Typical failures include:

  • undefined or unclear data ownership
    • no single point of accountability for data integrity
    • fragmented responsibilities across functions
  • inadequate risk-based control strategy
    • controls not aligned with data criticality
    • over-control of low-risk areas and under-control of high-risk data
  • unverified reliance on supplier controls
    • assumption that vendor functionality meets Part 11 and data integrity requirements
    • lack of independent verification of critical controls
  • ineffective audit trail oversight
    • audit trails enabled but not reviewed
    • no defined responsibility or frequency for review
  • uncontrolled or poorly assessed changes
    • system configuration changes implemented without impact assessment
    • lack of revalidation of affected controls
  • absence of periodic review and monitoring
    • no ongoing verification that controls remain effective
    • failure to detect control degradation over time

These failures reflect breakdowns in governance, control definition, and ongoing oversight, and lead to increased data integrity risk and regulatory exposure.
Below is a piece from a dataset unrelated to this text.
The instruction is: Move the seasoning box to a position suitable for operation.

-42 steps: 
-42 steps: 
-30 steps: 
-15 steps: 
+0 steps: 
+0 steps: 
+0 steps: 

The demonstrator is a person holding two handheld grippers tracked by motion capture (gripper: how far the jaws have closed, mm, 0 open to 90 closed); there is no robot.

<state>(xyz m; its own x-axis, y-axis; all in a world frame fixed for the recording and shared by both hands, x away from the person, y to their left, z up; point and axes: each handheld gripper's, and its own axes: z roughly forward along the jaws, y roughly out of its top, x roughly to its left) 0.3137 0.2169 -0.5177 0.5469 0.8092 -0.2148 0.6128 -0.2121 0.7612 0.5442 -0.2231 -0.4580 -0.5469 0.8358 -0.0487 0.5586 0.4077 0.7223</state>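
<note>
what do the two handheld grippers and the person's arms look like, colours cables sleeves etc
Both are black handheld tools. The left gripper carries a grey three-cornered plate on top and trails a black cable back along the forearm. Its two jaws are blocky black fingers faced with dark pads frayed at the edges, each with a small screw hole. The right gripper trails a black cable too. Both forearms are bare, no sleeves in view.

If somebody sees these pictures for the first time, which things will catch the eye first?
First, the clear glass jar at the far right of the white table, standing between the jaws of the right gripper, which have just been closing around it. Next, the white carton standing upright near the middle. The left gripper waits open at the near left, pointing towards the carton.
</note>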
13. Verification of Governance Effectiveness

Governance effectiveness must be demonstrated through objective evidence that controls are defined, implemented, and consistently maintained. Verification activities must confirm that governance decisions are translated into effective operational controls and that these controls continue to protect data integrity over time.

  • internal audits
    • independent assessment of governance structure, roles, and control implementation
    • verification that controls are operating as defined and aligned with procedures
  • periodic review
    • structured evaluation of system performance and control effectiveness
    • confirmation that controls remain appropriate for current processes and risks
  • validation evidence
    • documented proof that controls have been implemented and tested
    • traceability between requirements, risk assessment, and executed testing
  • inspection readiness
    • ability to clearly demonstrate linkage between identified risks, implemented controls, and data integrity outcomes
    • availability of documentation and evidence supporting compliance

This article establishes the decision layer that drives all data integrity controls and ensures that they are applied consistently and proportionally across systems.